### How to complete this task
Show every line of the data that includes the word "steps".

### Data extract

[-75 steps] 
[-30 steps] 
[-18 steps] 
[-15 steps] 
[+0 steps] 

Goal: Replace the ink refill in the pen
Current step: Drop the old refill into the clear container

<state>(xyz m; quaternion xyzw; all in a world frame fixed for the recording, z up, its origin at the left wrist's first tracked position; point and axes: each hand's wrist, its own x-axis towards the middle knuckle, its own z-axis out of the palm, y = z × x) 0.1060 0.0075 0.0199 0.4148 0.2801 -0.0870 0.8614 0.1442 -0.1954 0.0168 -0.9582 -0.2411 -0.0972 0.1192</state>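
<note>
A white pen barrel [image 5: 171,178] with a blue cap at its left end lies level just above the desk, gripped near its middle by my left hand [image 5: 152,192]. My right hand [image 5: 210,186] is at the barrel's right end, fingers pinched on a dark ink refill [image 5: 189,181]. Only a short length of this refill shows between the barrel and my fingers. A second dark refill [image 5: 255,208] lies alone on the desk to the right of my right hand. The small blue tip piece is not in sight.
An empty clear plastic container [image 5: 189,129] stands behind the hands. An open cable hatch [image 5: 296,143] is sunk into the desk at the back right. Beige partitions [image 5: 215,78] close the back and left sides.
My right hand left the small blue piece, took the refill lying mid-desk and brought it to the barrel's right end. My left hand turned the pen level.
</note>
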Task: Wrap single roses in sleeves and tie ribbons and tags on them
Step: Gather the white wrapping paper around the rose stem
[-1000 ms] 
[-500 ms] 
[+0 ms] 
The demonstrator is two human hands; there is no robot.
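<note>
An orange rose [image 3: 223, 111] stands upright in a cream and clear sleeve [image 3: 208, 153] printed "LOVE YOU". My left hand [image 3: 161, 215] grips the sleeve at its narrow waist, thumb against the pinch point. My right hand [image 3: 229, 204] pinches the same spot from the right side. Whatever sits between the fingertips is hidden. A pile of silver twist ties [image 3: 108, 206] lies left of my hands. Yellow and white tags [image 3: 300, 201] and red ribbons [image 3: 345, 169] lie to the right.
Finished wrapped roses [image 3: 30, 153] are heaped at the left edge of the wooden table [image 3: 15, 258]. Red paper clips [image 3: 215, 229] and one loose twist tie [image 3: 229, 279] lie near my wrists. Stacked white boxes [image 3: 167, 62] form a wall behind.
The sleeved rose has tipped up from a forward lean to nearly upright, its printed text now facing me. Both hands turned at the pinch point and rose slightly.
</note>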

### Output for this task
[-75 steps] 
[-30 steps] 
[-18 steps] 
[-15 steps] 
[+0 steps] 

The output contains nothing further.